Work required: State, as a number alone, how many lines of the data contain the string "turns".

Dataset extract:
◆ ◆ ◆

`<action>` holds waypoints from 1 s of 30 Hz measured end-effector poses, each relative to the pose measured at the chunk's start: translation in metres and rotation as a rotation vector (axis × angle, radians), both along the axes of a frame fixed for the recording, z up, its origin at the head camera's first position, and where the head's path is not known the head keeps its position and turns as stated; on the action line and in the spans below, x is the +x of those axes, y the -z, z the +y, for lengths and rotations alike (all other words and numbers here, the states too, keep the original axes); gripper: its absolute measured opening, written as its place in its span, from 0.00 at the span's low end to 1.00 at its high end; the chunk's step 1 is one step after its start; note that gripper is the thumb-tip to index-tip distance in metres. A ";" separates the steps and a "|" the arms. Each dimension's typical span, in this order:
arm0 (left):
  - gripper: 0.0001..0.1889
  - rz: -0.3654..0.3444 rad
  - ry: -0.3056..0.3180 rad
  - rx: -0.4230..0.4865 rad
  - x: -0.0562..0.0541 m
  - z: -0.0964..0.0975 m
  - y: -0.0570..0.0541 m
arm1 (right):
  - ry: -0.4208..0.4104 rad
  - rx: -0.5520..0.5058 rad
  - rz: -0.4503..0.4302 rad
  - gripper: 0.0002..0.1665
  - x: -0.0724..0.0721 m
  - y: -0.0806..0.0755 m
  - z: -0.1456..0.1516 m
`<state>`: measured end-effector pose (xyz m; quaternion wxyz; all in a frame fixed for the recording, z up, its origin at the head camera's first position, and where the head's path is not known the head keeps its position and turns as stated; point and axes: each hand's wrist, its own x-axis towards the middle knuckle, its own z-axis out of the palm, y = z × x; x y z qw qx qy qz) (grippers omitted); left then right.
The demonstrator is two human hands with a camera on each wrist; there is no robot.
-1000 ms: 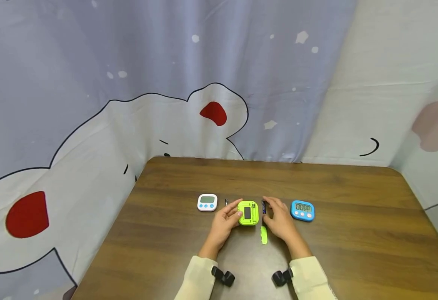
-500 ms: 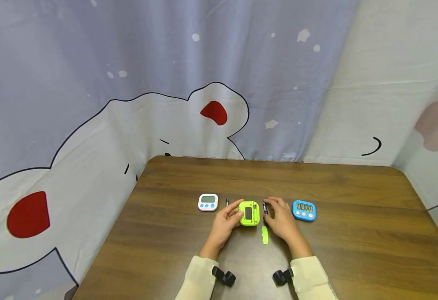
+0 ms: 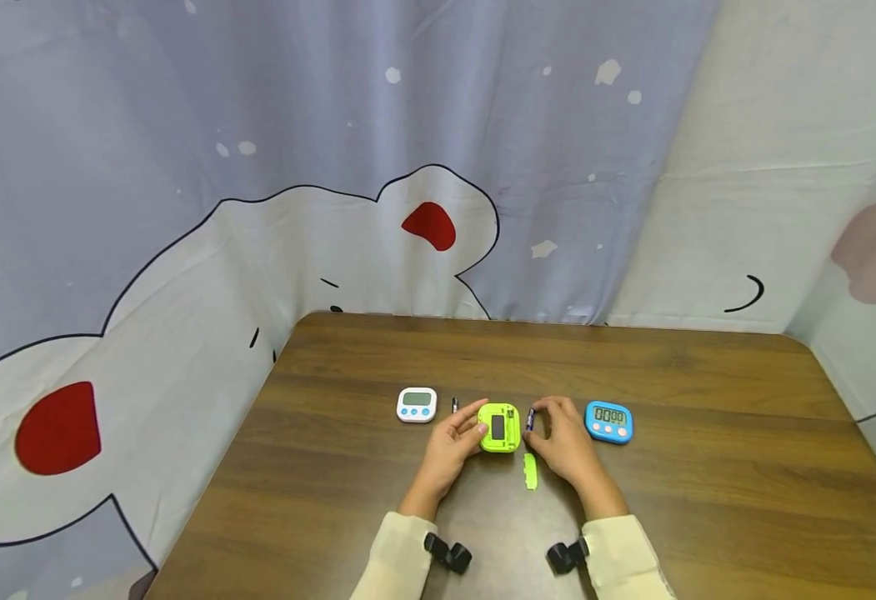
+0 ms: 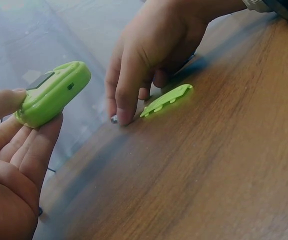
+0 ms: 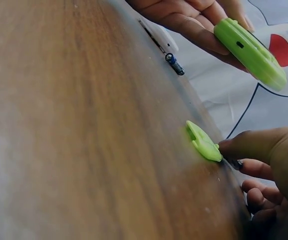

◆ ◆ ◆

Task result: 2